- Problem -
Your output should be the whole listing, identical to the original.

** Information shown follows **

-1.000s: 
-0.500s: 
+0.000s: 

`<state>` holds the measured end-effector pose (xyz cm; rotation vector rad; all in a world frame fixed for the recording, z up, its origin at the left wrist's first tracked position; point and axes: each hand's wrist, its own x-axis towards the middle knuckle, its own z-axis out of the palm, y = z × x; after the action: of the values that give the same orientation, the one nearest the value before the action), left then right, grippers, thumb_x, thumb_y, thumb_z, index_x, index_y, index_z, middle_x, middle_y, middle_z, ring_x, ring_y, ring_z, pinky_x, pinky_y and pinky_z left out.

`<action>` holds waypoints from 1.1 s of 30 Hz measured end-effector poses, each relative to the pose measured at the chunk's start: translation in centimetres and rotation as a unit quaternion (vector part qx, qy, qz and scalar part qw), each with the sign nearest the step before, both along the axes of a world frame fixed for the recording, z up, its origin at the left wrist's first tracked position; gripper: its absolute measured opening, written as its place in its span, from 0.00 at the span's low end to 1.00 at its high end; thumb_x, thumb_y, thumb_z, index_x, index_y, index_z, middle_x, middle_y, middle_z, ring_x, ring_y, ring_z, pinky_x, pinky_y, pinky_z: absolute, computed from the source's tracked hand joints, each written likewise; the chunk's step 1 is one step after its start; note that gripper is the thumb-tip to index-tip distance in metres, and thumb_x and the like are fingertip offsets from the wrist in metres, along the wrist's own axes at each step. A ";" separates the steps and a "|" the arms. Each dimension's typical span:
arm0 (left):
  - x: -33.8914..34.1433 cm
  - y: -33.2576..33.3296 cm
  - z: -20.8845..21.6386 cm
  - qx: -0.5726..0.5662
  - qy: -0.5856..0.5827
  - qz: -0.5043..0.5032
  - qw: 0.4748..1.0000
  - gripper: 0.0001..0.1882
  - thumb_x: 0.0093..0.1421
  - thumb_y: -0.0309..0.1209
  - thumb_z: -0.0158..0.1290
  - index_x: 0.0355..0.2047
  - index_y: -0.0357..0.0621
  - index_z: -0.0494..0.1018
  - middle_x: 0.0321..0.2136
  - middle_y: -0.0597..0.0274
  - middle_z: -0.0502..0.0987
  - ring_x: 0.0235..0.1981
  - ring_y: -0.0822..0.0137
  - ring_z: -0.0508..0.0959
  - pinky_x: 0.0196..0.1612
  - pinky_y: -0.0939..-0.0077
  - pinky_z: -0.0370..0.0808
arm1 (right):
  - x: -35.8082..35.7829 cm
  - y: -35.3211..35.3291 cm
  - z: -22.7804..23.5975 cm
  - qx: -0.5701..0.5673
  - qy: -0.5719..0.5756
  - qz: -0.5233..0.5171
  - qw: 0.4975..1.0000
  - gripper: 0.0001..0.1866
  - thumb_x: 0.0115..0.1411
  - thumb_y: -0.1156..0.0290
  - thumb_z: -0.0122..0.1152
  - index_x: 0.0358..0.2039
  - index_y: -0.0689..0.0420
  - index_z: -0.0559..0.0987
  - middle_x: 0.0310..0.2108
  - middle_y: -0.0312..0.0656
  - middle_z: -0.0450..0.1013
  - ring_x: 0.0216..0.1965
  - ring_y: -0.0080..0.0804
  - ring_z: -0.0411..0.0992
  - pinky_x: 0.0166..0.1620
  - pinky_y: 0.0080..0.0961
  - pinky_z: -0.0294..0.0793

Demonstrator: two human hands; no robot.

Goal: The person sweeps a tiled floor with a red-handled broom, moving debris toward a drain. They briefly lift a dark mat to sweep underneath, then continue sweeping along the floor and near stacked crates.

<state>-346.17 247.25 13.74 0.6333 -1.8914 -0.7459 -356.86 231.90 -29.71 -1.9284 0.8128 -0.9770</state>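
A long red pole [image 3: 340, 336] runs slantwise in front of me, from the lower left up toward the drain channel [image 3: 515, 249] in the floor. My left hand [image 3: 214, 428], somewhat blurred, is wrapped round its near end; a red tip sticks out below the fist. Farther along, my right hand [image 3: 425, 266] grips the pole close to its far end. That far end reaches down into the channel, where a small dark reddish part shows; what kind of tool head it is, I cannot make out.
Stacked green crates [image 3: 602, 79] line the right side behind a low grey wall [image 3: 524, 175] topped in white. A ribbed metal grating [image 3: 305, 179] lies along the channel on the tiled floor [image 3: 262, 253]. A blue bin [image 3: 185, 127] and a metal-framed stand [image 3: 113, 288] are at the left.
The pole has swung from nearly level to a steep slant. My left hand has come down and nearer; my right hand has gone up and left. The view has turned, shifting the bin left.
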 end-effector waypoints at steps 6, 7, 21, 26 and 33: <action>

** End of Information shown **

- Solution to this problem -
-1.000s: 
-0.500s: 
+0.000s: 

`<state>` holds the measured end-effector pose (xyz cm; rotation vector rad; all in a world frame fixed for the recording, z up, its origin at the left wrist's first tracked position; point and axes: each hand's wrist, its own x-axis towards the middle knuckle, its own z-axis out of the palm, y = z × x; after the action: of the values that give the same orientation, the one nearest the value before the action), left then right, grippers, thumb_x, thumb_y, thumb_z, index_x, index_y, index_z, middle_x, middle_y, middle_z, ring_x, ring_y, ring_z, pinky_x, pinky_y and pinky_z left out.

`<action>` holds waypoints from 1.1 s of 30 Hz measured end-effector poses, each relative to the pose measured at the chunk's start: translation in centimetres and rotation as a unit quaternion (vector part qx, qy, qz and scalar part qw), each with the sign nearest the step before, both along the axes of a world frame fixed for the recording, z up, its origin at the left wrist's first tracked position; gripper: its absolute measured opening, written as its place in its span, from 0.00 at the span's low end to 1.00 at its high end; thumb_x, thumb_y, thumb_z, index_x, index_y, index_z, middle_x, middle_y, middle_z, ring_x, ring_y, ring_z, pinky_x, pinky_y, pinky_z: absolute, computed from the source's tracked hand joints, each written likewise; the chunk's step 1 is one step after its start; note that gripper is the thumb-tip to index-tip distance in metres, and thumb_x and the like are fingertip offsets from the wrist in metres, along the wrist's own axes at each step. A ";" separates the steps and a "|" the arms. Each dimension's typical span:
arm0 (left):
  - x: -33.8914..34.1433 cm
  - y: -33.2576..33.3296 cm
  - z: -20.8845..21.6386 cm
  - qx: -0.5726..0.5662
  - qy: -0.5856..0.5827
  - qz: -0.5043..0.5032
  - qw: 0.4748..1.0000
  - gripper: 0.0001..0.1882
  - thumb_x: 0.0093..0.1421
  - thumb_y: -0.0309..0.1209
  - thumb_z: -0.0158..0.1290
  - index_x: 0.0355..0.2047
  - index_y: -0.0357..0.0621
  - index_z: -0.0494..0.1018
  - middle_x: 0.0321..0.2136
  - middle_y: -0.0597..0.0274
  - middle_z: -0.0502..0.0987
  - ring_x: 0.0235..0.1981
  - ring_y: -0.0822..0.0137
  - ring_z: -0.0508..0.0959
  - pinky_x: 0.0196..0.1612
  - pinky_y: -0.0939..-0.0077
  - pinky_z: -0.0370..0.0808
arm1 (right):
  - x: -35.8082..35.7829 cm
  - y: -35.3211..35.3291 cm
  - z: -22.7804..23.5975 cm
  - qx: -0.5701..0.5673
  - qy: -0.5719..0.5756
  - qz: -0.5233..0.5171
  - qw: 0.4975..1.0000
  - gripper: 0.0001..0.1866
  - thumb_x: 0.0115..0.1411
  - thumb_y: -0.1156..0.0290
  - thumb_z: -0.0122..0.1152
  - index_x: 0.0358..0.2039
  - index_y: -0.0689..0.0420
  - index_z: -0.0559..0.0987
  - middle_x: 0.0310..0.2108
  - middle_y: -0.0312..0.0656
  - middle_z: -0.0450..0.1013
  - ring_x: 0.0216..0.1965
  - ring_y: -0.0080..0.0804
  - ring_z: -0.0411..0.0992
  - pinky_x: 0.0166..0.1620
  - pinky_y: 0.0080..0.0961
  - pinky_z: -0.0294..0.0793

Demonstrator: two human hands; no robot.

Goal: The person sweeps a tiled floor with a red-handled broom, moving debris toward a drain. They briefly lift a dark mat to sweep underneath, then continue sweeping along the floor and near stacked crates.

<state>-346.17 247.25 13.74 0.6333 -1.8914 -0.7459 -356.86 231.90 -29.71 -1.9284 0.8128 -0.9770</state>
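A long red pole [image 3: 340, 336] runs slantwise in front of me, from the lower left up toward the drain channel [image 3: 515, 249] in the floor. My left hand [image 3: 214, 428], somewhat blurred, is wrapped round its near end; a red tip sticks out below the fist. Farther along, my right hand [image 3: 425, 266] grips the pole close to its far end. That far end reaches down into the channel, where a small dark reddish part shows; what kind of tool head it is, I cannot make out.
Stacked green crates [image 3: 602, 79] line the right side behind a low grey wall [image 3: 524, 175] topped in white. A ribbed metal grating [image 3: 305, 179] lies along the channel on the tiled floor [image 3: 262, 253]. A blue bin [image 3: 185, 127] and a metal-framed stand [image 3: 113, 288] are at the left.
The pole has swung from nearly level to a steep slant. My left hand has come down and nearer; my right hand has gone up and left. The view has turned, shifting the bin left.
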 end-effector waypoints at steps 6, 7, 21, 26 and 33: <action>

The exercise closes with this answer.